Most of us have to attend interviews of some sort of to secure work. These may be a formal affair or a seemingly casual coffee/drink somewhere. Whichever is likely to be the case for you, we have some tips about how do prepare in order to present yourself at your best in any situation.
- Do your homework
If you want to work for an organisation, find out about it. Read what they publish, watch or listen to their productions and check if there is anything being discussed in the press about them. In many interviews you will be asked for your opinion about what they do so familiarising yourself with recent developments, their ethos and objectives (usually detailed on their website) will put you in a good position to answer this.
- Identify likely questions (including ones you’re nervous about and work out some good answers
Often the biggest worry about interviews is that a specific question will be asked that you don’t have an answer for. For example, a common concern is explaining a career break. So, instead of worrying, brainstorm appropriate answers beforehand. Ask friends and colleagues for ideas if you need to. It’s amazing how these questions lose their power when you spend a bit of time planning responses to them.
- Get some practise
The musicians and actors amongst us would never dream of rocking up to a performance without attending a single rehearsal. Yet many of us think we can walk in to interviews cold and persuade someone why they should choose us over every other person interested in doing this work. It may work, but it’s a risky strategy that can often leave us tongue tied in practice.
So, practise talking about yourself and your experience. Ask someone to interview you and get them to give you feedback about how you come across, what went well and what could be improved. This can also be a good way to discover whether you have any unconscious habits such as rocking or pen clicking that you might want to eradicate. Colleagues who know your career history are good to do this with, as they will be able to tell you if you are underselling yourself.
- Record yourself
If you can’t find someone to do practise interviews with, and even if you do, it can be really valuable to record yourself so you can gauge for yourself how you appear. Many of us have a record function on our smart phones or can borrow one. Just choose an interview question and record your answer and see if you can convince yourself. You can experiment with speaking faster or slower, louder or more quietly. You will also be able to see if you need to improve the language that you use, or if you undersell yourself by using dismissive statements like, “I’m quite good at…” or “I’m reasonably good at…” when in fact you are an expert in your field.
- Turn up on time
Sounds a bit obvious but checking the time beforehand and making sure you allow time for holdups is very important. It is also worth having a contact name and number in case you do get held up, so you can give them a call and explain that you have been unavoidably delayed.
In the same vein, it is important to make sure you are dressed appropriately. If the standard dress is business suits, that’s what you should wear. If the standard dress is casual and you turn up in a suit, they will possibly, even at an unconscious level, think you are not going to fit in. So find out what the dress code is likely to be. If you get it wrong, make sure you dazzle them by what you say so they forget about what you’re wearing.
- Have a plan B
If you put all your eggs in one basket and elevate any single opportunity into the one that will define your future, you run the risk of putting so much pressure on yourself to be successful that you may be unable to relax and give your best.

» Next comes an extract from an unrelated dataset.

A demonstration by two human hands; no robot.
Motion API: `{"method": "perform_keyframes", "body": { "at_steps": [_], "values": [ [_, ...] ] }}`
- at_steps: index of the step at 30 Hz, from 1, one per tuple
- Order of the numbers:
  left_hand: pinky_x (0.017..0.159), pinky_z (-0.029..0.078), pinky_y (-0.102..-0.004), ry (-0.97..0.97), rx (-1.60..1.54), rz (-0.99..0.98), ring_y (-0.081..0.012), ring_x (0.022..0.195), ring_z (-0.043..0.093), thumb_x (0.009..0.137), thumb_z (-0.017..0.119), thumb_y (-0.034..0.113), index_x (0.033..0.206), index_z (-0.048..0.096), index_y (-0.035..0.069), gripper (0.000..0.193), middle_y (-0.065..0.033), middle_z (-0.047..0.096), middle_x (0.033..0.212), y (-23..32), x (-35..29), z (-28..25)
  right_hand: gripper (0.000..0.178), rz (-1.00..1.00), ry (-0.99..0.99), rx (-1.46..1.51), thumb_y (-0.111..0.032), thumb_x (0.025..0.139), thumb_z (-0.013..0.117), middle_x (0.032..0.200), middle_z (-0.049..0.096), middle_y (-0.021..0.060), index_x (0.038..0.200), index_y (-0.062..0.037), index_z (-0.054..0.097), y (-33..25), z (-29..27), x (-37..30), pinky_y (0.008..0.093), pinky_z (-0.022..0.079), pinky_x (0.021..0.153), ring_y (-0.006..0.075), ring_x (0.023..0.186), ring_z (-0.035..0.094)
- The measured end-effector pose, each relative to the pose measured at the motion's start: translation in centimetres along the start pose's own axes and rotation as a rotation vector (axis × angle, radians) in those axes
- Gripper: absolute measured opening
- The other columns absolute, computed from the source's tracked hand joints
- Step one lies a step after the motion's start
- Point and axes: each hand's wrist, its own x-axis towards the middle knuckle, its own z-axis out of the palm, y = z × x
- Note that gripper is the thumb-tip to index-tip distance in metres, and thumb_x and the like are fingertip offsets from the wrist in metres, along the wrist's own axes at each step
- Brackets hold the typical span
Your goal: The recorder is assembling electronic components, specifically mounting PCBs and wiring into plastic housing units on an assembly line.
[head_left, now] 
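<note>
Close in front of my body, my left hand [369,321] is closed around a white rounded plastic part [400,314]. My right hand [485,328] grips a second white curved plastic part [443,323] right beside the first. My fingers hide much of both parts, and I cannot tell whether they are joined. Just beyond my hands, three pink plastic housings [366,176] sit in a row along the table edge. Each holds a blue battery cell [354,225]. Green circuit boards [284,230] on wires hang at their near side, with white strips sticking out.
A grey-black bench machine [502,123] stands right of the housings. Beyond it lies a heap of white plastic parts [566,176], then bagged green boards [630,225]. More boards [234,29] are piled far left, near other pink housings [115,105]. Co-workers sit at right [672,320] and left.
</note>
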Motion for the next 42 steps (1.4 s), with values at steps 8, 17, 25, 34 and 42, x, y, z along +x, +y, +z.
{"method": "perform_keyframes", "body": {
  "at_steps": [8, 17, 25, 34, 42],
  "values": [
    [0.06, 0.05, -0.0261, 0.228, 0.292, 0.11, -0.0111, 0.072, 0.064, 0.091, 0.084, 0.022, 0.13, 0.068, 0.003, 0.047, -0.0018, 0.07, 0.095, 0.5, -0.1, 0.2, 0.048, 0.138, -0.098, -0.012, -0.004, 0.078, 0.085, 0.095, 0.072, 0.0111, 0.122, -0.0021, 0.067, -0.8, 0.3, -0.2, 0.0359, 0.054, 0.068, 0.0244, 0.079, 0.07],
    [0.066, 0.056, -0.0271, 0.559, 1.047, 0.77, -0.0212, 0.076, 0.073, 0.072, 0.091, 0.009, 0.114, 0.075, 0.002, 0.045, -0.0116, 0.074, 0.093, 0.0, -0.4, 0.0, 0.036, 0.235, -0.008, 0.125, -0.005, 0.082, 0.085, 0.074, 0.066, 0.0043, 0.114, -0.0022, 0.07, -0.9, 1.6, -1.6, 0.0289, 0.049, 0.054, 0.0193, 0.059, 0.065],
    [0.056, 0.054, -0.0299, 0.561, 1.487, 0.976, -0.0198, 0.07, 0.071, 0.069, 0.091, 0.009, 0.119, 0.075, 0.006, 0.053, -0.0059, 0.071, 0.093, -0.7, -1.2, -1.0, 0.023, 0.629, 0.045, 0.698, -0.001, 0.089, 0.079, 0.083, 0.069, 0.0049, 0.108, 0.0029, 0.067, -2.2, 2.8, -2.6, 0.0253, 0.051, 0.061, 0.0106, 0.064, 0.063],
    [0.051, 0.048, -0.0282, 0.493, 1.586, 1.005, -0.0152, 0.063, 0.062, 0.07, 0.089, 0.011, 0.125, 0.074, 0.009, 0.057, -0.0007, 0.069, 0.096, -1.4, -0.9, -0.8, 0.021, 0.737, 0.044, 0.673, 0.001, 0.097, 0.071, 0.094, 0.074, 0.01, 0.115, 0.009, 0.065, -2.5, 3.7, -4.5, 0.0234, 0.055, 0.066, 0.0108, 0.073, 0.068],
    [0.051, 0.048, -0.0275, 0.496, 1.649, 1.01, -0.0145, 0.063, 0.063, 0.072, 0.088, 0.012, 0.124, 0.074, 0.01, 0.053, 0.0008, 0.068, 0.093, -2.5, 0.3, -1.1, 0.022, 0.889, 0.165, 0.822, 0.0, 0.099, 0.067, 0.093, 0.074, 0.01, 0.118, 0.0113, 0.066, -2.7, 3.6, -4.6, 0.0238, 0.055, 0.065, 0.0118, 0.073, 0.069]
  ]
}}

Having alternative options such as other work you have applied for, or people you can contact, means less will ride on that particular interview and you can approach it without the desperation that comes from convincing yourself that the rest of your life depends on a positive outcome.
- Remember that you are interviewing them too
Interviews are a two way process. They are also your opportunity to meet the people you will be working with, check out their attitudes, culture and values and decide whether or not you want to work with them.
- Prepare some questions
It is good to go with some questions to ask, but if they have answered them all during the interview process, or if your questions are no longer relevant because what you have learned during the discussion, then feel free to say just that.
- Ask for feedback
If you are unsuccessful, ask for feedback. If it is not available, review the interview yourself. Honestly assess what went well as well as what you could have done differently. It doesn’t give you a balanced view if you only focus on what went wrong. Reminding yourself of what you did well allows you to remember and to do those things again at the next interview. Make notes of what you learned from the process, list any steps you need to take, then forget about it. It doesn’t help to beat yourself up about something you can’t change. Onwards and upwards!
- Networking opportunity
The worst outcome you should aim for is that the meeting is a useful networking opportunity. Just because you don’t get the work doesn’t take away from the fact that you have just had a useful discussion with someone who you could work with in future. If nothing else, an interview can be a great opportunity to introduce yourself to someone new and make a positive impression.